### PROBLEM STATEMENT
Repeat verbatim, and only, the lines of the data below, beginning at the line that contains "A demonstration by" and stopping after the line that contains "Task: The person".
□ □ □ □
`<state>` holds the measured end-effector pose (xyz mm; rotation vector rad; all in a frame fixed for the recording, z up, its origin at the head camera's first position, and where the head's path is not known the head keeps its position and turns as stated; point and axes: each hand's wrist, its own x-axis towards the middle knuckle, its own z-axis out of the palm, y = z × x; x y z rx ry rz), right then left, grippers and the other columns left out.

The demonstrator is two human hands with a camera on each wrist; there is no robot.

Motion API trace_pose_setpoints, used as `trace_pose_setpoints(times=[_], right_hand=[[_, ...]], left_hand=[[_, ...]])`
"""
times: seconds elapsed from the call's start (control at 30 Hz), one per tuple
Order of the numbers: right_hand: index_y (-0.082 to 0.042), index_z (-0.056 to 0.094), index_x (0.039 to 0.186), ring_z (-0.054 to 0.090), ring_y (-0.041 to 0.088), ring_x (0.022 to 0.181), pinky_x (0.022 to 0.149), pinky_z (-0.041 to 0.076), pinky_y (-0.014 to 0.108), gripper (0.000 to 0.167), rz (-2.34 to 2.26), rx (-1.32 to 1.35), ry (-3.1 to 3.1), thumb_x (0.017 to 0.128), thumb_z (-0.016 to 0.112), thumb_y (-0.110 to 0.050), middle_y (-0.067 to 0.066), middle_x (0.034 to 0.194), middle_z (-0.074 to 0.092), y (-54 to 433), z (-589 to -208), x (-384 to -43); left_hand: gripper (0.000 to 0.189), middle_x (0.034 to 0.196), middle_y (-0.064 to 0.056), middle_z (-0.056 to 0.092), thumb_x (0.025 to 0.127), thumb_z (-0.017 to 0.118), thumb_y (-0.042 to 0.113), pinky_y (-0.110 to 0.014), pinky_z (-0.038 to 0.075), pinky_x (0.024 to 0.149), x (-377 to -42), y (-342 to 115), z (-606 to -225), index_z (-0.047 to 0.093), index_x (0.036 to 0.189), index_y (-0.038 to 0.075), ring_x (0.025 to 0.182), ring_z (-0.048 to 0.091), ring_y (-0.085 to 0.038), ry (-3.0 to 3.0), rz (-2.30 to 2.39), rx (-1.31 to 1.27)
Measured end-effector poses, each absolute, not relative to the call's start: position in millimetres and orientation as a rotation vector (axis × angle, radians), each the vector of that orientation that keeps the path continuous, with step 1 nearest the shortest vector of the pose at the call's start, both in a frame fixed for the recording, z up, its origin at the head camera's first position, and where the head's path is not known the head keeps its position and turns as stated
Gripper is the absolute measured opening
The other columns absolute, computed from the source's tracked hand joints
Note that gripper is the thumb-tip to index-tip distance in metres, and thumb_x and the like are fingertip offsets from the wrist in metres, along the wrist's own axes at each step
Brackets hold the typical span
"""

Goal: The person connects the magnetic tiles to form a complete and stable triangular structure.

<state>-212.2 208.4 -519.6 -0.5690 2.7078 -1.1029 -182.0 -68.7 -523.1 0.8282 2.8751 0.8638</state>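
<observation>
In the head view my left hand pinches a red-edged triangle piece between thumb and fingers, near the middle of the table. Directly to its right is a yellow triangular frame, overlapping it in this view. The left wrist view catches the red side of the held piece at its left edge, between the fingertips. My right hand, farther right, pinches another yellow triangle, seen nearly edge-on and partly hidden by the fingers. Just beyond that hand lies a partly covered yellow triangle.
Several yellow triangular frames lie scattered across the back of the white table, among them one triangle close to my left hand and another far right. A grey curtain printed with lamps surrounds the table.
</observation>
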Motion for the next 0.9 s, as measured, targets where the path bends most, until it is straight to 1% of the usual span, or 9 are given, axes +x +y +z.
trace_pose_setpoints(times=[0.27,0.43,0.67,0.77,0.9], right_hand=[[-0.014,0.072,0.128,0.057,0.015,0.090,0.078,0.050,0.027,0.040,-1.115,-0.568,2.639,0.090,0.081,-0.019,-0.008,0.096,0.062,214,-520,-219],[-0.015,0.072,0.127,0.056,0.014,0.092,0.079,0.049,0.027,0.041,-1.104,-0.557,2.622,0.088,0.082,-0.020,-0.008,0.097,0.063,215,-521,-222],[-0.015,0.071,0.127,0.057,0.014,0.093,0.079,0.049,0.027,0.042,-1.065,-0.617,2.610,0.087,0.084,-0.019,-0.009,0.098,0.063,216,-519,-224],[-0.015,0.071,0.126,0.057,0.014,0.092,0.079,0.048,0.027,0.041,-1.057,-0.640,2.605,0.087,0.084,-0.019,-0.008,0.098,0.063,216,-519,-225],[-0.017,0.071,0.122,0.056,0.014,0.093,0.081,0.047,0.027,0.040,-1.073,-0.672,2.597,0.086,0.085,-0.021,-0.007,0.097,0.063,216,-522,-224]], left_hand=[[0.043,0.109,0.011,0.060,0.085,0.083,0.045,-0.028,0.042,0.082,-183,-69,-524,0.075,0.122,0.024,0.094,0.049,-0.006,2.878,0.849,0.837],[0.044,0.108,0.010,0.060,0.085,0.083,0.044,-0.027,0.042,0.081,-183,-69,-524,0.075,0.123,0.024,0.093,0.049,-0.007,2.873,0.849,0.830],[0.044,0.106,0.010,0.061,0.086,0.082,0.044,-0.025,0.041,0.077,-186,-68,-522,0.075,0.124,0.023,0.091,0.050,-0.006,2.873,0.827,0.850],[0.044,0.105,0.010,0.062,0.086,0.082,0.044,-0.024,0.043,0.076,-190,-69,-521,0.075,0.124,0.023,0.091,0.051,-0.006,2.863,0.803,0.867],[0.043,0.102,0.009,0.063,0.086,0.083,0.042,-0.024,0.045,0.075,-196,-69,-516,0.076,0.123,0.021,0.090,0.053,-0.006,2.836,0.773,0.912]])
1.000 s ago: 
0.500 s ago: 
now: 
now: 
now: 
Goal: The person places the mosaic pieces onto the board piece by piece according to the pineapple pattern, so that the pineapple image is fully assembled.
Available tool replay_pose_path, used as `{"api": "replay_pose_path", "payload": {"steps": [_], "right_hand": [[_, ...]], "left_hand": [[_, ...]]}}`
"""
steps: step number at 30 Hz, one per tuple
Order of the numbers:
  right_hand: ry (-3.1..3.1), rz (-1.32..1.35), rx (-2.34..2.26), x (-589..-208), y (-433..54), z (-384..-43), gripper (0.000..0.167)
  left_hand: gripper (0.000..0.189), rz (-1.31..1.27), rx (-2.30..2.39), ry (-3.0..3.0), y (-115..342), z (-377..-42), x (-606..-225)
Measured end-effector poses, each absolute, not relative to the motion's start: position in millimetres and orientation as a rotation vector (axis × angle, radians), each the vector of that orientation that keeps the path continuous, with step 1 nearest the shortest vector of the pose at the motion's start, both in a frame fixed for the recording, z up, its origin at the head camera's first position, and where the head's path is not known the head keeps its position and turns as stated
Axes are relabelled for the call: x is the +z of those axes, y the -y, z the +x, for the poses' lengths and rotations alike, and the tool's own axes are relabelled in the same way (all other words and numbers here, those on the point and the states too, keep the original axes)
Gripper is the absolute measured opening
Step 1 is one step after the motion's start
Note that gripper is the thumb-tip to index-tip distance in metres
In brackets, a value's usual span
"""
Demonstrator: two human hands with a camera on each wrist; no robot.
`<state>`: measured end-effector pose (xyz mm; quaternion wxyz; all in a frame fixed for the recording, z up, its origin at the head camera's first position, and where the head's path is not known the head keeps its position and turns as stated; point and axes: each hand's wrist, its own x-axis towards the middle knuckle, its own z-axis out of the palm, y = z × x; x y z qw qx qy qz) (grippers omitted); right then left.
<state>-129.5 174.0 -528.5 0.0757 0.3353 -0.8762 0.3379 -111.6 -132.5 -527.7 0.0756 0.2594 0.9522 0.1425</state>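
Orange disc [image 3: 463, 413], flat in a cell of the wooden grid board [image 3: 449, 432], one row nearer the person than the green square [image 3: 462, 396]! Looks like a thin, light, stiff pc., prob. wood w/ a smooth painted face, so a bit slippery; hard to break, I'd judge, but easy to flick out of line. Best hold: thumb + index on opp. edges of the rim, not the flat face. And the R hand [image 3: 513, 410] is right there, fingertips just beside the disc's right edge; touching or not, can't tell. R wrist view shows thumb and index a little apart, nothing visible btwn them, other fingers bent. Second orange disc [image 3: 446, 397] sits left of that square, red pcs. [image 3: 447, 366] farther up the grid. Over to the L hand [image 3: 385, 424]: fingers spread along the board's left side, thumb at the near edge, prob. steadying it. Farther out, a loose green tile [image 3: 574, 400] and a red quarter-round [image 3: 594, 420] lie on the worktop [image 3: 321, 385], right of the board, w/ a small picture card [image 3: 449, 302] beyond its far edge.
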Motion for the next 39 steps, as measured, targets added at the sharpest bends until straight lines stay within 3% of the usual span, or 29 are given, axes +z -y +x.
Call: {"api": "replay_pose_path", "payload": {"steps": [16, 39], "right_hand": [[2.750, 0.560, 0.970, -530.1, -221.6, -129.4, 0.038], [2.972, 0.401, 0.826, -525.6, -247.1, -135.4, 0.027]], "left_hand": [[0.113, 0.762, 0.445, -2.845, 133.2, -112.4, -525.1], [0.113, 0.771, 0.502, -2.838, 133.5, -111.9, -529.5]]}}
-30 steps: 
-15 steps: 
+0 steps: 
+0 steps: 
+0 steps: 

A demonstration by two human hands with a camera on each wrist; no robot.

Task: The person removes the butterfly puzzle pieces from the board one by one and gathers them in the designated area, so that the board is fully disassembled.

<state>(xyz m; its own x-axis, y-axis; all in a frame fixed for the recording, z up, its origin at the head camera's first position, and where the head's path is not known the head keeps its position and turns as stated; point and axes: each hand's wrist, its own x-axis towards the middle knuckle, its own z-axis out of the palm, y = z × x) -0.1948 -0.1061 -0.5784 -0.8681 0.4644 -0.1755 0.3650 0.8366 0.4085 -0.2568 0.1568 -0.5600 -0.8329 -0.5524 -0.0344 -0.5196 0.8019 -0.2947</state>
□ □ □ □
### ANSWER TO THIS TASK
A demonstration by two human hands with a camera on each wrist; no robot.

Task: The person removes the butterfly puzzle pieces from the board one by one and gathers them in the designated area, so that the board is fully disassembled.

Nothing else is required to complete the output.